For most of us, all we want to know is does this mean that I might be able to buy a house one day. For young couples wanting to buy their own home before they have kids, the current market means putting off having kids or having children while you’re renting. For Mums and Dads fortunate enough to own their own home, they worry if their kids will be able to do the same. Buying a house is a classic kiwi dream. The problem is that this dream has gotten harder and harder to achieve in the last 20 years.
Rent is inflated too. So even those not even thinking about getting into property are being financially squeezed. What’s worrying is that this puts our most vulnerable at risk of no accommodation at all or low-quality housing. Those who can manage rent are also under significant financial pressure.
If you’re worried about paying rent and putting food on the table each week, you’ve not got money going spare. This means things like insurance become a luxury rather than a utility item. If you own your home, but your mortgage payments mean you are squeezed for cash, you are also likely to have put insurance lower on your list of priorities.
We can live our daily lives without life insurance quite happily; it’s when things go wrong that having insurance makes a difference. If you own a home, having life insurance means if you die or are diagnosed with having less than 12 months to live, your family can keep their home. This assumes your life cover will clear any mortgage or other debt. Rather than your ‘untimely demise’ being something that destroys your loved one’s lives both emotionally and financially, they can still go on to live the lives you have planned for them.
If you rent, life insurance might not seem so critical as there’s no mortgage to pay off. But, it pays to think about what would happen to your family if something happened to you and to also think about what would happen if you got sick and couldn’t work. ACC will provide support if you suffer an injury, but it can’t help if you get ill.

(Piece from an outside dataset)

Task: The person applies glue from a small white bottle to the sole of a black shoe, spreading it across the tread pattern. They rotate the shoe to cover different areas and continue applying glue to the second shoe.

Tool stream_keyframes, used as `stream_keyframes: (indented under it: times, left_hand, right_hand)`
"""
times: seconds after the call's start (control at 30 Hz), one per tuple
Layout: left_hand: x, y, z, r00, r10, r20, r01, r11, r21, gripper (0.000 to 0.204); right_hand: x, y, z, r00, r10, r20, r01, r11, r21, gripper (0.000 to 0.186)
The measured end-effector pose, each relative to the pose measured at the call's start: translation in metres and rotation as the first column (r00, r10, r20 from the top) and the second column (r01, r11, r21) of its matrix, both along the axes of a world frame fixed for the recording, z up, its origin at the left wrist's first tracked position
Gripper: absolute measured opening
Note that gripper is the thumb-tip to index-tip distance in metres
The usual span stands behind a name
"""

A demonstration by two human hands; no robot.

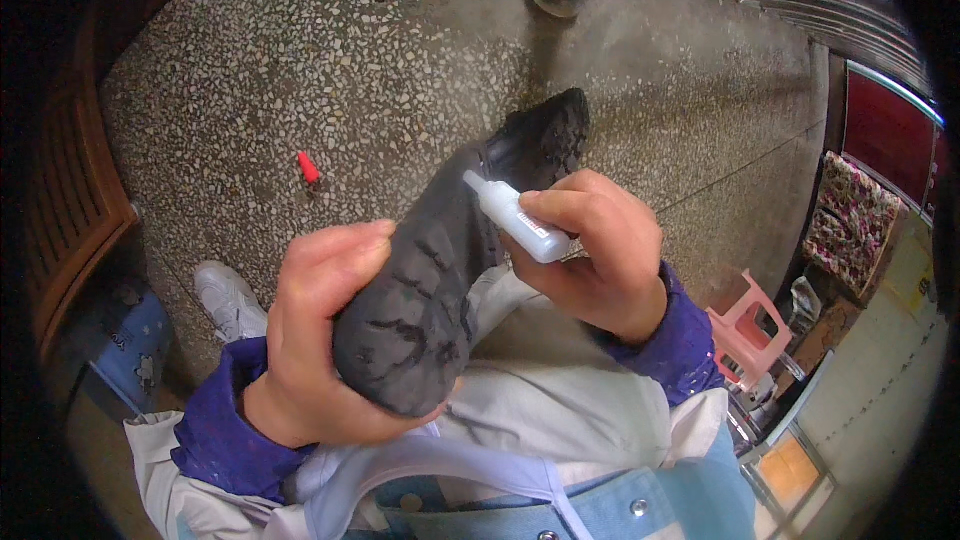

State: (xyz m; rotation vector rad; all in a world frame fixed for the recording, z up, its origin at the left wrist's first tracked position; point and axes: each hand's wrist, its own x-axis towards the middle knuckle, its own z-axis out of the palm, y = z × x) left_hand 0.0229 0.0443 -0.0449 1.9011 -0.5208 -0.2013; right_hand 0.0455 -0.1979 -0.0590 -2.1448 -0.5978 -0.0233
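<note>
A black shoe lies in my left hand, its treaded sole turned up toward me. My left fingers and thumb wrap around the wide end near my lap, while the narrower end points away to the upper right. Between the thumb and fingers of my right hand is a small pale glue bottle with a label. Its thin nozzle tip rests at or just above the middle of the sole; whether it touches, I cannot tell. The bottle slants down toward the shoe from the right. No glue bead is visible.
A small red cap lies on the speckled stone floor. On the left stands a slatted wooden seat by a blue patterned bag or box. A pink plastic stool and a patterned cushion are at the right.
</note>
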Motion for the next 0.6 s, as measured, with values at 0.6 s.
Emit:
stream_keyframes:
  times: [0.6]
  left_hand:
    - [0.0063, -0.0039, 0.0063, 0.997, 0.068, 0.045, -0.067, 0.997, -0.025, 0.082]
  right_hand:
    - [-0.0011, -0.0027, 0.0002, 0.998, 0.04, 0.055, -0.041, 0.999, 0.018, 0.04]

How could you keep paying the rent? Where would you live if you had to move? How would you pay your other bills? These are the kinds of questions you should ask yourself. Life insurance can help those you leave behind with a lump sum payment. Income protection can help as well because it can ease the stress by paying a monthly amount if you cannot work due to illness or injury.
Having a combination of insurance cover that will help you or your family if things go wrong can make a big difference. It can mean your family staying in the family home or having to leave, being worried about paying the bills and being stress-free, living the life you want for them or struggling to get ahead.
When you’re planning your budget for how much rent or mortgage you can afford, make sure you’ve thought about all your other financial commitments and priorities. Try not to over-commit yourself. The joy of having your own home or renting a bigger place should not be diminished by financial stress. When you make your commitments list make sure you’ve included something for insurance. Hopefully, in a few years, the housing crisis and Covid-19 will both be behind us, but in the meantime, keep safe and budget carefully.